> WORK ITEM
Of all the lines below, output only those starting at the one with "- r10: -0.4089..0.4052" and ending at the one with "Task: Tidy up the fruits", both ends included, exactly as written.
Content starts
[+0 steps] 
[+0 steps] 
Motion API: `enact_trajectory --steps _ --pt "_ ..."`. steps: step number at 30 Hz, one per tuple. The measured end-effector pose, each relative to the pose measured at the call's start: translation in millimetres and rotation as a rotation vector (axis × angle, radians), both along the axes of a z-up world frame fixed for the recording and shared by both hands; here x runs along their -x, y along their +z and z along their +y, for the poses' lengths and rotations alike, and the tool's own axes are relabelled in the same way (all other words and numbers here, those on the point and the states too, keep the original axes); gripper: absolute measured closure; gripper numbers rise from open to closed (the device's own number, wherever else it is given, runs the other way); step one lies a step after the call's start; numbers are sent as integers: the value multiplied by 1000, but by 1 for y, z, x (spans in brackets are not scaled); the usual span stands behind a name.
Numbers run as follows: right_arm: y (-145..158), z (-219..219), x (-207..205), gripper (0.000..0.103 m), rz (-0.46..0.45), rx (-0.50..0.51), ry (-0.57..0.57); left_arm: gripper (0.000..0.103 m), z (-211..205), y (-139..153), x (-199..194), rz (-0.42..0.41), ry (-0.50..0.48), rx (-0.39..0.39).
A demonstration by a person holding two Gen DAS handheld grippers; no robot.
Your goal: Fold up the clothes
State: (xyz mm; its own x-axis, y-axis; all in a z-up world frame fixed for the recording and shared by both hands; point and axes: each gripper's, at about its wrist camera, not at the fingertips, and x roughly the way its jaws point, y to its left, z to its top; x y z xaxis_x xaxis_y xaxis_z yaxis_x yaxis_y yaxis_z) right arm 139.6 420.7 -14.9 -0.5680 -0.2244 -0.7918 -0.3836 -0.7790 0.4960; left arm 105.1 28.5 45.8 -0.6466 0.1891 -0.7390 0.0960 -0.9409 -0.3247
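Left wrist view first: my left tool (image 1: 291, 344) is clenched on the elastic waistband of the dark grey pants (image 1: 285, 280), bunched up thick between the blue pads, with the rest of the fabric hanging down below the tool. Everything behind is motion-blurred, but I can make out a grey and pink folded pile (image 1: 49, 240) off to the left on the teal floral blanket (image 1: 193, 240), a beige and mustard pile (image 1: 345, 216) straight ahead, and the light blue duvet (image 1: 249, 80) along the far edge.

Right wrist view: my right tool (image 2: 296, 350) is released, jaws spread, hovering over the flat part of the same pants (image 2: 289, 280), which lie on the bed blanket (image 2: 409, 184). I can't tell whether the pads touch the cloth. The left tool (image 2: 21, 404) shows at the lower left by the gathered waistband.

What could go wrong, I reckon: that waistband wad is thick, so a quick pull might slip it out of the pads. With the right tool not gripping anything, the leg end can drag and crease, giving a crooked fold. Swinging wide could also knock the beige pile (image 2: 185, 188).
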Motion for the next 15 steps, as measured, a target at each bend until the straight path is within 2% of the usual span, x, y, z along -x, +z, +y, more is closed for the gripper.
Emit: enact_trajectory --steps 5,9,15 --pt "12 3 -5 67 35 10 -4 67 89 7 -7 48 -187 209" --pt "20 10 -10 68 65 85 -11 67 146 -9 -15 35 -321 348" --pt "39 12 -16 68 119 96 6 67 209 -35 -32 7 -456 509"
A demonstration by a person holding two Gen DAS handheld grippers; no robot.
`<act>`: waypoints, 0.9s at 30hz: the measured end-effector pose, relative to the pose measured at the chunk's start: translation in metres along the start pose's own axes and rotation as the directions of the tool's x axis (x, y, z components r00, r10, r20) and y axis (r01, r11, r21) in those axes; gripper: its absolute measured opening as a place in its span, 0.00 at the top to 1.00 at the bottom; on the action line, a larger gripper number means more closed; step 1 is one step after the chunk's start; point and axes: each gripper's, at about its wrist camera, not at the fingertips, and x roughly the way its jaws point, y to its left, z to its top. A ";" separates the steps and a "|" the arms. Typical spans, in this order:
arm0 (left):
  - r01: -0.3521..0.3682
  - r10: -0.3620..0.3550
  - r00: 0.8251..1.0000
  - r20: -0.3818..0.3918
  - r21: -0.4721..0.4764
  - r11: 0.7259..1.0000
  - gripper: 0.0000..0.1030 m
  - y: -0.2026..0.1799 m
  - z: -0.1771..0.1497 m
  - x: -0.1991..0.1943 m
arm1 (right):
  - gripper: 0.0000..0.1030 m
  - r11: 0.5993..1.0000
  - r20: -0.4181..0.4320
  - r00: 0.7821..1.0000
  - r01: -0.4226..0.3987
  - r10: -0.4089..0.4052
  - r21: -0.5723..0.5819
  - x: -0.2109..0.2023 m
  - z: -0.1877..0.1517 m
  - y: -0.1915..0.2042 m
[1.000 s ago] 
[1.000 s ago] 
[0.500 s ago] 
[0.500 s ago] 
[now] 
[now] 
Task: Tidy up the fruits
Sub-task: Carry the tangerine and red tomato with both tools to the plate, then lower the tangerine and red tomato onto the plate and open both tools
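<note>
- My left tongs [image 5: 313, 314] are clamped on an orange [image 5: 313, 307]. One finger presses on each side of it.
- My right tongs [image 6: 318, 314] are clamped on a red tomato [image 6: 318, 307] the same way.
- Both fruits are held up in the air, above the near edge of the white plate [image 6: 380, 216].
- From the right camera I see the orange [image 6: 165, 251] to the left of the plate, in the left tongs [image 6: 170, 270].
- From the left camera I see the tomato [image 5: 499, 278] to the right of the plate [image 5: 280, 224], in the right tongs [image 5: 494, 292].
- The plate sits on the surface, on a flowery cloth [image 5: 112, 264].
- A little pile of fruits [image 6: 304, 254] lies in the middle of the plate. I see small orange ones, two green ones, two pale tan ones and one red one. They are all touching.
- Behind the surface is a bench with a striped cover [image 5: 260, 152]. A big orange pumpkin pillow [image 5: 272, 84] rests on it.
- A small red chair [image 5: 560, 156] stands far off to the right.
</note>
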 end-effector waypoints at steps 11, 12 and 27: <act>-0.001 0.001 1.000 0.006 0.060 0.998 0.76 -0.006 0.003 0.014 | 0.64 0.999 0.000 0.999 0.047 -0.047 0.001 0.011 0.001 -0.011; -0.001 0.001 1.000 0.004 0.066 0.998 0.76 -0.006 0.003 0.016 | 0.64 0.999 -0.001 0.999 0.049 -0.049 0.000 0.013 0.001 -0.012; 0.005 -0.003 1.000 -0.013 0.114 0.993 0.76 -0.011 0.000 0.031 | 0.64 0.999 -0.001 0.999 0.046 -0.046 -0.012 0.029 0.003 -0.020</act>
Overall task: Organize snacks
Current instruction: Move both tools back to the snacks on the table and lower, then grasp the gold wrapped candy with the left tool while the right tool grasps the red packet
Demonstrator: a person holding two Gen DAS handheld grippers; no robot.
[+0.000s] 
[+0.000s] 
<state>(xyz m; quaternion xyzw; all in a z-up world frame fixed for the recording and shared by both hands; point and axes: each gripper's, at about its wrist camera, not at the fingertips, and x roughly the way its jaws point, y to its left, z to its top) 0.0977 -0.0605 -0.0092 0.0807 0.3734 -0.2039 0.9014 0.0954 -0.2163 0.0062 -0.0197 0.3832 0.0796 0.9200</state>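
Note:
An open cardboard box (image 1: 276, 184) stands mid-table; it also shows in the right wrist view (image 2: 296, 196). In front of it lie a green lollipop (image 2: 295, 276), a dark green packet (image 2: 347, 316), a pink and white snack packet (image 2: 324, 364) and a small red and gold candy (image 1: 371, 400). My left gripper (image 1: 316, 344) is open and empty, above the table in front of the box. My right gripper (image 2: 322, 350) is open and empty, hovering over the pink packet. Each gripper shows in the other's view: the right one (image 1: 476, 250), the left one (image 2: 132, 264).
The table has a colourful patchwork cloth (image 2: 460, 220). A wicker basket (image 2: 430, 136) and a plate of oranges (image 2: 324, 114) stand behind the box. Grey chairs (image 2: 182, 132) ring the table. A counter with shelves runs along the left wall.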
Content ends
> TASK ANSWER
  - r10: -0.4089..0.4052
  - r21: -0.5723..0.5819
  - x: -0.2109..0.2023 m
  - z: -0.1877..0.1517 m
  - y: -0.1915..0.2042 m
[1.000 s ago] 
[1.000 s ago] 
[0.500 s ago] 
[0.500 s ago] 
[now] 
[now] 
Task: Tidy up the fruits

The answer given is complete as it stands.